Tesla Motors “burned $359 million in cash last quarter in a bull market for luxury vehicles,” according to Reuters, causing the company to “cut its production targets for this year and next.” Musk may even be forced to sell more stock to help plug the gap in the company’s finances.

Reuters reported that “Tesla plans to build between 50,000 and 55,000 cars this year,” most of which are built-to-order. The company’s latest filings showed it “delivered 11,532 cars in the second period and said it had an operating loss of about $47 million, for an operating loss per car of about $4,000.”
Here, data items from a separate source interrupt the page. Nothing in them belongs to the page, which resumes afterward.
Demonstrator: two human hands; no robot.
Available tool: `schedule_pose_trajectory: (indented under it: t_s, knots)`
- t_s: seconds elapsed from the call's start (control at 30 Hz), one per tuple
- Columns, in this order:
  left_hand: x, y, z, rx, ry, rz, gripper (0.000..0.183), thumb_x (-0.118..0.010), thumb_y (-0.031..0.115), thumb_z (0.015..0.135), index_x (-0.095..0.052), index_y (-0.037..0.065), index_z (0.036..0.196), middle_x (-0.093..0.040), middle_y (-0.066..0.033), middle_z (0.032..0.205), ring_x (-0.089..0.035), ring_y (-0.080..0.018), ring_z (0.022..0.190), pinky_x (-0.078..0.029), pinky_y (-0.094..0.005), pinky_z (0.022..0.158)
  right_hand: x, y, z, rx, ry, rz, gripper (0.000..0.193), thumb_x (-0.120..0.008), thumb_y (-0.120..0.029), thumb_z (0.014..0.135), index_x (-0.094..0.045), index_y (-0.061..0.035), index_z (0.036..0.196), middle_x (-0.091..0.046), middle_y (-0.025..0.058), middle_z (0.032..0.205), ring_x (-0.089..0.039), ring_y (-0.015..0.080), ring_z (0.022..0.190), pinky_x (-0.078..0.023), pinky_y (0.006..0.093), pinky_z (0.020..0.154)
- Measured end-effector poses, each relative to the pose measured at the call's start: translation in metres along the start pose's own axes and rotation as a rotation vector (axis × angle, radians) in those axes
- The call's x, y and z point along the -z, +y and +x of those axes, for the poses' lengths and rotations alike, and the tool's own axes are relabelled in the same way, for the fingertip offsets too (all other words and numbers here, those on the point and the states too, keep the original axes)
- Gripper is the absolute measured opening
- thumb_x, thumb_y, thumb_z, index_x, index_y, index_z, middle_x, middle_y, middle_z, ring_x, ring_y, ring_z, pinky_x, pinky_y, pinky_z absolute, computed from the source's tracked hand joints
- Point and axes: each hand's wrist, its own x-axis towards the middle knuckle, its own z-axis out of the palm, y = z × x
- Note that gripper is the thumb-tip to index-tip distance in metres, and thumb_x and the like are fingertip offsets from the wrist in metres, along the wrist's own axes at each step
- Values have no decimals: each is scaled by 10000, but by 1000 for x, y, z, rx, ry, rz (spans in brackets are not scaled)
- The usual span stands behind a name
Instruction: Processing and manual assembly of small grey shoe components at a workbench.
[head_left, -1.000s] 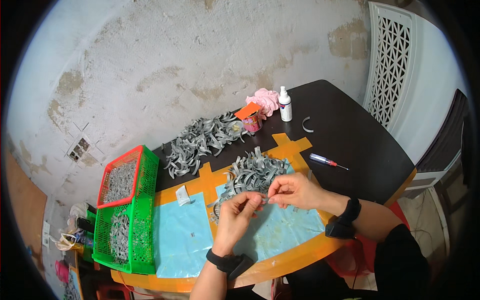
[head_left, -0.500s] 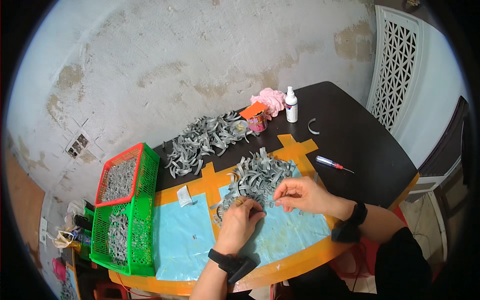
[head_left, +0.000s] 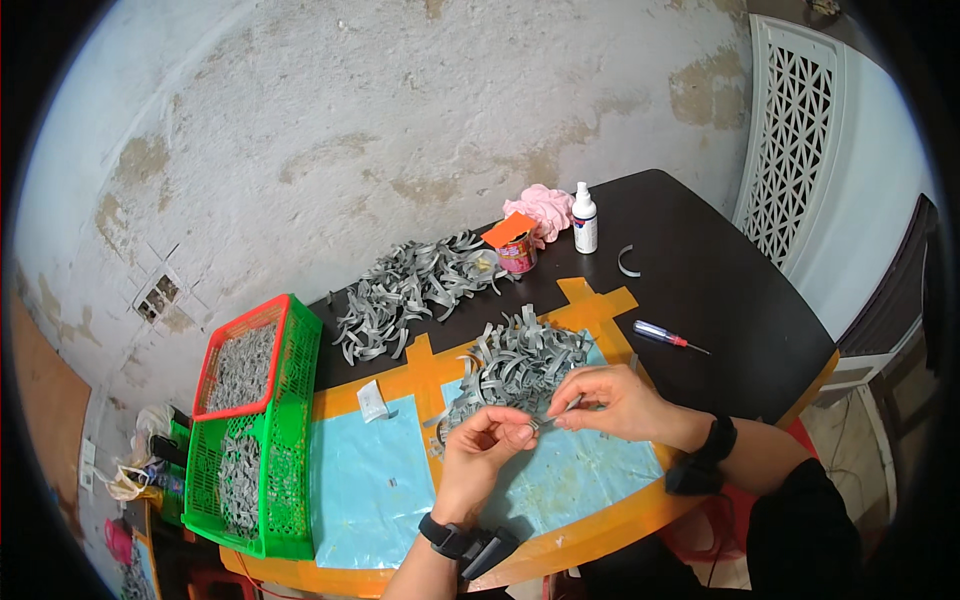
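Note:
My left hand (head_left: 487, 450) is closed in a pinch, with a curved grey strip (head_left: 538, 418) at its fingertips. Close by on the right, my right hand (head_left: 612, 402) pinches a small grey piece (head_left: 574, 402) between thumb and forefinger; its exact form is too small to make out. Both hands meet over the light blue sheet (head_left: 560, 480), fingertips almost touching. Just beyond them lies a heap of curved grey strips (head_left: 520, 355), partly hidden by my fingers.
A second heap of grey strips (head_left: 410, 290) lies farther back. Left stand a green basket (head_left: 290, 480) and a red-rimmed basket (head_left: 275, 375), both holding grey pieces. A tin (head_left: 517, 255), pink cloth (head_left: 545, 212), spray bottle (head_left: 585, 220), screwdriver (head_left: 665, 335) and white packet (head_left: 372, 402) are also on the table.
My left hand has lifted from the edge of the near heap and moved right, toward my right hand, with a strip now at its fingertips. My right hand stays nearly in place.

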Motion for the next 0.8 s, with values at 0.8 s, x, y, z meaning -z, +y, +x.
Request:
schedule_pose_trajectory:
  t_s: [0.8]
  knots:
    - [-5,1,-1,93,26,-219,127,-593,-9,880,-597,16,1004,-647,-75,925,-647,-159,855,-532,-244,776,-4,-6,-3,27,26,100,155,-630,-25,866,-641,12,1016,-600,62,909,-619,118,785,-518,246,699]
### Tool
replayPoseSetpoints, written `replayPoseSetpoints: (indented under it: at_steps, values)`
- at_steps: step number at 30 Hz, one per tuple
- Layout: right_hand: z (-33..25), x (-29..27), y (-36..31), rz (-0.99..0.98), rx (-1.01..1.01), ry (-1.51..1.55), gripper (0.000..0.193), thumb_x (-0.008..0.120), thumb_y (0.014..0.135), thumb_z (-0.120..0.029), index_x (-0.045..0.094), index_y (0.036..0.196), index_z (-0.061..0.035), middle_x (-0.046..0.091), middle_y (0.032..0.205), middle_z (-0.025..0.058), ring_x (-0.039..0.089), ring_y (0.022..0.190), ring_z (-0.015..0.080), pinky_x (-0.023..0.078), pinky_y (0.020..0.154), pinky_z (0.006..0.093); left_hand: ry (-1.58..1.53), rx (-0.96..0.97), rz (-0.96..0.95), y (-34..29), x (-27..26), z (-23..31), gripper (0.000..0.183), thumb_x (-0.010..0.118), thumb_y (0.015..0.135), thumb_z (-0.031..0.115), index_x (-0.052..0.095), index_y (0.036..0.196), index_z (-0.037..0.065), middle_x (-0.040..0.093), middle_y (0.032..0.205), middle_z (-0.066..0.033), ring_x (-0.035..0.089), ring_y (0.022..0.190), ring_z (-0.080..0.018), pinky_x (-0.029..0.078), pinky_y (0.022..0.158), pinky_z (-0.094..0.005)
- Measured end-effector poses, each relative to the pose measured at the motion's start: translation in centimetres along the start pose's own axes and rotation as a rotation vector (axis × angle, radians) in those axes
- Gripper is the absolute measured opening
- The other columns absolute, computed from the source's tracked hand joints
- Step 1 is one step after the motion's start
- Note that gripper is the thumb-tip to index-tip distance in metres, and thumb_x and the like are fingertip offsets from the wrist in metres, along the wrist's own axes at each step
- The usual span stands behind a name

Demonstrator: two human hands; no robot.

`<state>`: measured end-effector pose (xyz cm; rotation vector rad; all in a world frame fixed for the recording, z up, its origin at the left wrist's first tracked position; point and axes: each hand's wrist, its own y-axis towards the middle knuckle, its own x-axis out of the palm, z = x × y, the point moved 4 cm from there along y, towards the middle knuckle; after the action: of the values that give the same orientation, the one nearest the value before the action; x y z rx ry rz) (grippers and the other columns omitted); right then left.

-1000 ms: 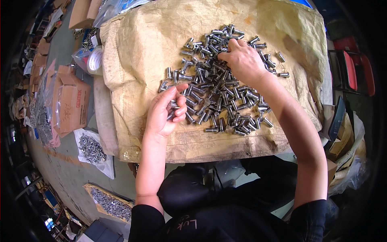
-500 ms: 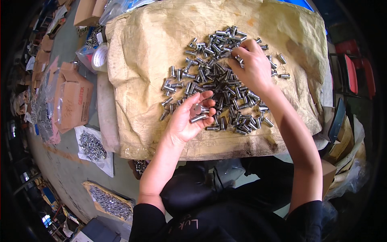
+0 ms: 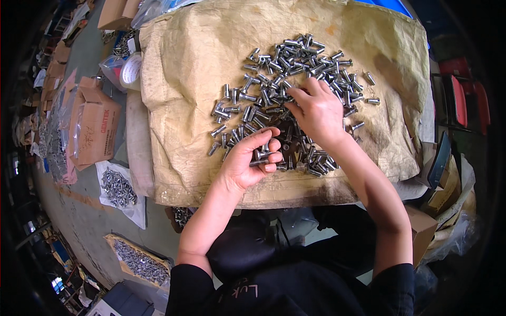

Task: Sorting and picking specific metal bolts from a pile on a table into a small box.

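Observation:
Many shiny metal bolts (image 3: 287, 58) with flared heads lie in a loose pile across the middle of a tan woven sheet (image 3: 195, 68). My left hand (image 3: 247, 162) is palm up at the pile's near edge, its fingers curled round a few bolts (image 3: 262, 156); the bolts' ends show between thumb and fingers. Over the right middle of the pile, my right hand (image 3: 319, 110) is palm down with fingers bent. A gap shows between its thumb and forefinger, and I see no bolt held there. The palm side and other fingertips are hidden.
At the left stand a cardboard box (image 3: 95, 126) and a roll of white tape (image 3: 130, 71). Lower left, metal parts lie on a white sheet (image 3: 138, 213) and in a shallow tray (image 3: 126, 268). Red chairs (image 3: 457, 100) stand at the right.
My right hand has moved nearer and a little left, from the pile's far right toward my left hand. The left fingers have curled further round the bolts.

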<state>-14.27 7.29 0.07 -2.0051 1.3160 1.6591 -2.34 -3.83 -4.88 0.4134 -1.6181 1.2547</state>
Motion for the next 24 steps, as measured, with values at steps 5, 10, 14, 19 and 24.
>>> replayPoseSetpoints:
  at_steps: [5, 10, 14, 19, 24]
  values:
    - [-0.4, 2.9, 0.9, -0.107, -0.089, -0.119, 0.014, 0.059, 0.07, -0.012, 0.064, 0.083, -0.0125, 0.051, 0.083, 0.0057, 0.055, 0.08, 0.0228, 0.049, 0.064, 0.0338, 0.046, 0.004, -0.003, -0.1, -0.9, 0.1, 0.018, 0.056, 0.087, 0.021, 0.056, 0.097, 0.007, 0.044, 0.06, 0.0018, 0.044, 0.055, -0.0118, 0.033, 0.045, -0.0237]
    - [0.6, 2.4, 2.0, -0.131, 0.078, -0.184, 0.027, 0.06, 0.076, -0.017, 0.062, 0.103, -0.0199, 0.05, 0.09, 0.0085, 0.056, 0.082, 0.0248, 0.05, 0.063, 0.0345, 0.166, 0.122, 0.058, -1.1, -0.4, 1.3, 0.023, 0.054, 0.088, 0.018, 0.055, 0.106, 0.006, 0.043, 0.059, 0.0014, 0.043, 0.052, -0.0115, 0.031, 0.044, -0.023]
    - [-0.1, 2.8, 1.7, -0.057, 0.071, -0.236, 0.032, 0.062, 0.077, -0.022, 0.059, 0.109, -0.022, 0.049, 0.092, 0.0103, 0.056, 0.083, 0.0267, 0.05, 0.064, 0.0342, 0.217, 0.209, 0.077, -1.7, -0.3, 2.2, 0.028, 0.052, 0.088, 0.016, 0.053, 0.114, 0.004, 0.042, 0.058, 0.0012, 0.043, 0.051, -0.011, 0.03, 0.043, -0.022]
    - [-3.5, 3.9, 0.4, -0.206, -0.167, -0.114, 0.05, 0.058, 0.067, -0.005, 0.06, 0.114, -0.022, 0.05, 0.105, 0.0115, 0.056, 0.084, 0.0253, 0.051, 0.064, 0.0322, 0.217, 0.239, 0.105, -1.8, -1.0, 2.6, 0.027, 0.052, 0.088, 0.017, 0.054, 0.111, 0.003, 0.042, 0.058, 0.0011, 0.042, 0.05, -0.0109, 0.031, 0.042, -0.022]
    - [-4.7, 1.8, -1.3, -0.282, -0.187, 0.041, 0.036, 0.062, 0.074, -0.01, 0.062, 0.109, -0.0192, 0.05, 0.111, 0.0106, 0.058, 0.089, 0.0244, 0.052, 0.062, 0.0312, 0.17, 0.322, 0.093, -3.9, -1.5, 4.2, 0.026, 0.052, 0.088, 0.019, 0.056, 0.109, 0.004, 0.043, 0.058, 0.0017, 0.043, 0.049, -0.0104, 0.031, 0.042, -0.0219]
Interestingly enough, Tesla’s losses may be much higher than the company reports. Reuters notes that using “generally accepted accounting principles, or GAAP, used by GM or Ford, Tesla’s operating losses per vehicle have steadily widened to $14,758 from $3,794 in the second quarter of 2014.”

In the last quarter, Tesla saw its operating costs increase and its car sales fell — right now a Tesla Model S goes for $70,000 before federal and state tax credits kick in. Depending on the type of Model S you buy, the price can actually be $106,000 or more.

Despite the huge losses, however, Musk plans on expanding the company’s production to include a new battery-powered SUV and get into the battery business. Earlier this year, Musk unveiled a line of expensive batteries that could be used to store energy from solar panels to be used when the sun goes down.

Musk clearly hopes the battery packs will revolutionize the green energy industry and urge more people to buy solar panels — something that would help his other business, SolarCity, which already benefits from federal tax credits. So far, most solar panel users have opted not to use Tesla’s batteries because they can sell their solar power to utilities for money.

News of Tesla’s huge losses comes after reports that Musk’s business ventures have benefited from $4.9 billion in federal and state government subsidies. Tesla Motors, where Musk is CEO, has gotten generous federal loans and benefits from state and federal tax credits encouraging people to buy electric cars.

“In all, Tesla buyers have qualified for an estimated $284 million in federal tax incentives and collected more than $38 million in California rebates,” the Los Angeles Times reported in May, adding that Tesla already secured “a commitment of $126 million in California subsidies to companies developing energy storage technology.”

The Times also noted that Tesla got $1.3 billion in benefits from the state of Nevada to build a battery factory.

Reuters noted that even with the huge losses last quarter “Tesla’s stock is still about 70 percent higher than it was two years ago, and 8 percent ahead of its level on Jan 1.” The company has a market capitalization of $31 billion, meaning the company is worth more than “Fiat Chrysler Automobiles NV, the much larger maker of Ram pickups and Jeep Grand Cherokees.”